Am 18. August wollen wir es noch einmal genau wissen und begeben uns früh morgens zum Büro der Planungskommission. Unserer Information nach finden dort jeden Mittwoch Treffen aller Mitglieder der Planungskommission statt. Der Präsident der Kommission, Monsieur Dicko, hatte leider weder auf E-Mail-Anfragen noch auf Anrufe reagiert und seine charmante Sekretärin informierte uns nun, dass Monsieur Dicko erst später eintreffen würde, wann genau, sei nicht absehbar. Und eine Sitzung sei heute gar nicht geplant. Einen halben, sehr heißen Tag später erreichte uns ein unbekannter Anrufer: "Allô?... ah, bonjour Monsieur Dicko!" Wir waren sehr überrascht, dass der Präsident der Kommission persönlich zurückrief.
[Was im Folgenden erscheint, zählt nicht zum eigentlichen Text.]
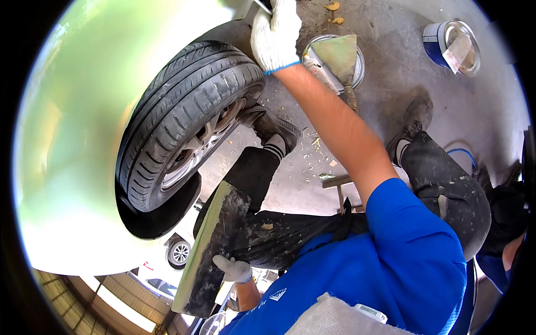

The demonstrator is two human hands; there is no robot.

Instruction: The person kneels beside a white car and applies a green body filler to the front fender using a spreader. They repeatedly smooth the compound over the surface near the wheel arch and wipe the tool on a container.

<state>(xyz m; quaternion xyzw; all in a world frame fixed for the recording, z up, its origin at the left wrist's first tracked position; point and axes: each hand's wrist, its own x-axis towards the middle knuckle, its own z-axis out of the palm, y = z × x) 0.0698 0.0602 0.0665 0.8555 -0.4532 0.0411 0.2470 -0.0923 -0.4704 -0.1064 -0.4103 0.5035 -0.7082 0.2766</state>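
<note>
My right hand (277, 34), in a white knit glove with a blue cuff, is up at the top edge, closed on a thin pale tool (262, 5) that is mostly cut off; its kind does not show. Beside it are the light-coloured car body panel (78, 128) and a black tyre (184, 106) on a silver wheel. Low in the view, my left hand (233, 269), also gloved, grips the edge of a flat dark board (215, 245). Pale green material (204, 240) lies along the board's left side. The board stands tilted beside my leg.
A round tin (362, 67) with a greenish sheet across it stands on the floor ahead. Farther right is a blue and white can (432, 44) with a flat piece in its mouth. A small stool (338, 181) is between my legs. Another person (497, 268) is at the right edge.
</note>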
Allerdings lehnte er unser Gesuch, an den Planungssitzungen teilzunehmen zu dürfen, bestimmt, ja sogar fast amüsiert ab. Wir wagten noch einen Anlauf, auf den er freundlich antwortete: "Je suis fier de vous." Ich bin stolz auf Sie? Noch mehr Erstaunen auf unserer Seite. Wieso das nun? Aufgrund unseres Interesses? Um davon abzulenken, dass wir gerade abgewiesen wurden? Was wird nur auf dieser Versammlung besprochen, dass unser Beisein unerwünscht ist? Am kommenden Montag werden wir ein Gespräch mit dem Assistenten für Kommunikation, Monsieur Sacko, führen und eine weitere Gelegenheit haben, noch einmal freundlich auf die Planungstreffen zu sprechen zu kommen.
In freudiger Stimmung erwarten wir nun den Startschuss für die Septemberfeierlichkeiten. Wahrhaftig ein Startschuss, denn der Monat des Cinquantenaire soll mit einer Nachstellung der ersten Schlacht gegen die Franzosen beginnen, die sich am 22. September 1878 ereignete. Diese Schlacht hat die Invasion der Franzosen eingeleitet, deren politische Kontrolle dann erst am 22. September 1960 durch die Unabhängigkeitserklärung durch Präsident Modibo Keita beendet wurde. Ein Datum der Erinnerung.